Todays Neural Networks and other Machine Learning (ML) algorithms are mostly not new inventions. Most algorithms are based on mathematical and statistical models that are decades old. What is new is the sheer volume of data based upon which the algorithms can be trained to draw accurate inferences and predictions, and the computing power available to process the data.

Computers have always been ‘Data Processing’ Machines first. It is called ‘Information’ Technology after all. Could have very well been called Data Technology. The very early computers just processed data. Transactions and records, as information stored in files and databases. Big Data came about from the recognition that the amount of data we generate and store today is several orders of magnitude greater than ever in the past, and it is growing exponentially year over year. AND, we now have the computing power to store and process this data at a cost and speed that makes it viable to extract business value from the data. Still, the promise and hype of ‘Big Data’, nearly a decade since the term become a buzzword has not borne fruition.
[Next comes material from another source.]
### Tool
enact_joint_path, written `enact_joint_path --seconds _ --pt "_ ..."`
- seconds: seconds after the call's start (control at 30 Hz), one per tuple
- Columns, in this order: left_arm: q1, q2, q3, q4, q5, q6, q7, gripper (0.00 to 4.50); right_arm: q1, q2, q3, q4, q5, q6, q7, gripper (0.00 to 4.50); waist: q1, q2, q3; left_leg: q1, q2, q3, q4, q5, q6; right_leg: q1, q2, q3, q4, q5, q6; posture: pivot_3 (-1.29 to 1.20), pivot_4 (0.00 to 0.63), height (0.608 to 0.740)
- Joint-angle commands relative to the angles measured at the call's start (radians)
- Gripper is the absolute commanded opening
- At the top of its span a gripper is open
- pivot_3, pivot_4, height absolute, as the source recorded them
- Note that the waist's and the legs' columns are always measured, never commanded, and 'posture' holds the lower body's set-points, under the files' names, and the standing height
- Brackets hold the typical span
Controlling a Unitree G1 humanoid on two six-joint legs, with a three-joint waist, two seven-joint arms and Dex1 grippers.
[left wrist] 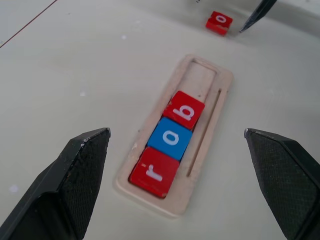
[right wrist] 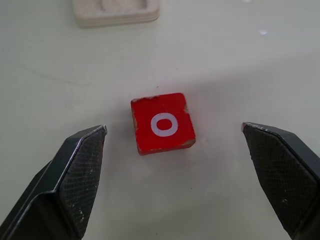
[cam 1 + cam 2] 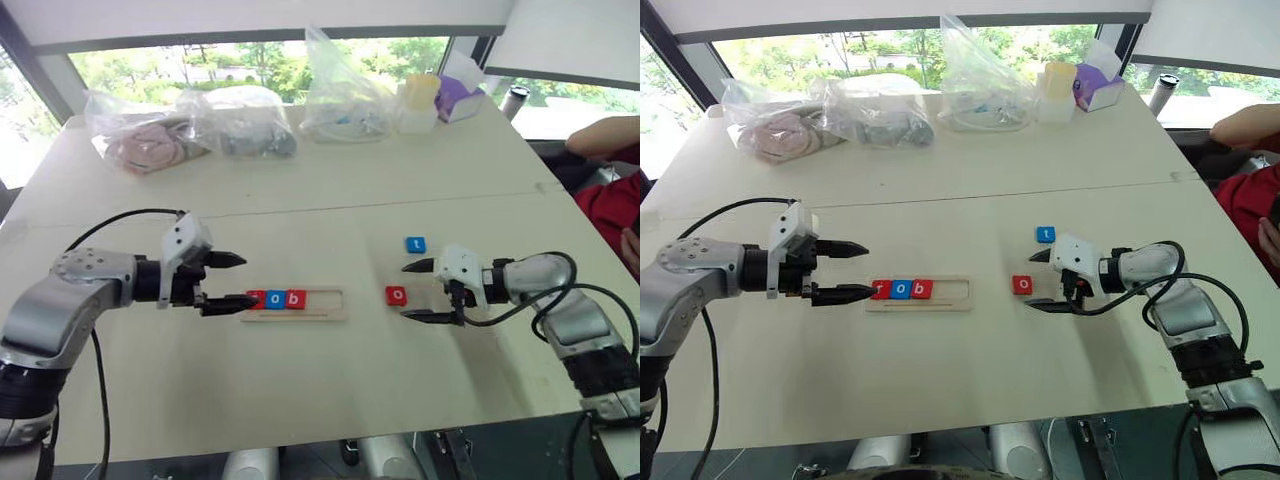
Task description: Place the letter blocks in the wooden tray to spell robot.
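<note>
Head camera (both eyes, one scene). A pale table [image 3: 330, 390] carries the wooden tray [image 3: 325, 303], which lies lengthwise across the robot's front. Its left part holds three letter blocks in a row: a red r block [image 3: 257, 298], a blue o block [image 3: 275, 299] and a red b block [image 3: 296, 299]; the right part of the recess is bare. The left end effector [image 3: 236, 281] sits at the tray's left end, fingers spread apart, the lower fingertip just beside the r block. To the right of the tray, apart from it, a second red o block [image 3: 397, 295] lies flat on the table, and a blue t block [image 3: 416, 244] lies farther back. The right end effector [image 3: 418, 291] points toward the red o block, its fingers apart and holding nothing. Clear plastic bags [image 3: 190, 130] line the far edge of the table; a person's red sleeve [image 3: 610, 205] shows at the right.

Left wrist camera. The two black fingers [image 1: 75, 185] stand wide apart, with the tray's occupied end between them, reading r, o, b.

Right wrist camera. The black fingers [image 2: 70, 180] stand apart on either side of the loose red o block, touching neither edge; one end of the tray lies beyond.
</note>
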Motion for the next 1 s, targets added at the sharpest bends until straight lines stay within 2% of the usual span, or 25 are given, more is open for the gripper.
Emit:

The real investment in Data Science and in commercializing AI and ML at scale is a recent phenomenon — Watson won Jeopardy a mere eight years ago — but still, all the players expected more from the ‘revolution’, despite the investments made by most of the large organizations to AI-enable their companies. While startups have given us highly accurate advertisements on web pages predicting what we are most likely to click on, and devices we can talk to in plain natural language, most large enterprises are limited to chatbots on their websites as the highlight of their foray into Machine Learning. Most ambition projects with massive investments, from diagnosing diseases to robotic automation of financial advising, to fraud detection, have not truly paid the returns expected.

…data-related challenges are a top reason IBM clients have halted or canceled artificial-intelligence projects.
– Arvind Krishna, SVP, Cloud and Cognitive Software, IBM, quoted in the Wall Street Journal, May 28, 2019

What are organizations trying to achieve from AI and Machine Learning and why are they struggling? Exploring these questions is going to be the focus of the next set of blog posts. My thesis of the root causes behind these failures is two-fold:

  1. Misalignment of Data Strategy and Business Needs: This misalignment can come from both directions — the business having unrealistic expectations of what the exploitation of Data can do for them to derive and drive business value, and from the IT organization not transforming to position themselves to adopt the right Data strategy and technology to properly leverage the value in the Data.
  2. Lack of a modern Data Culture: Most organizations do not treat Data as a product or even an asset that has both intrinsic and extrinsic value that can be monetized. They are not ready to share data beyond the closed silos of data owners and managers, usually separated by business unit boundaries. They are not willing to modernize their processes and technology stacks to properly process the data to extract business value. And lastly, they are not evolving their organizational structures to allow for the free flow and access of data across the organization, for both internal and third party data.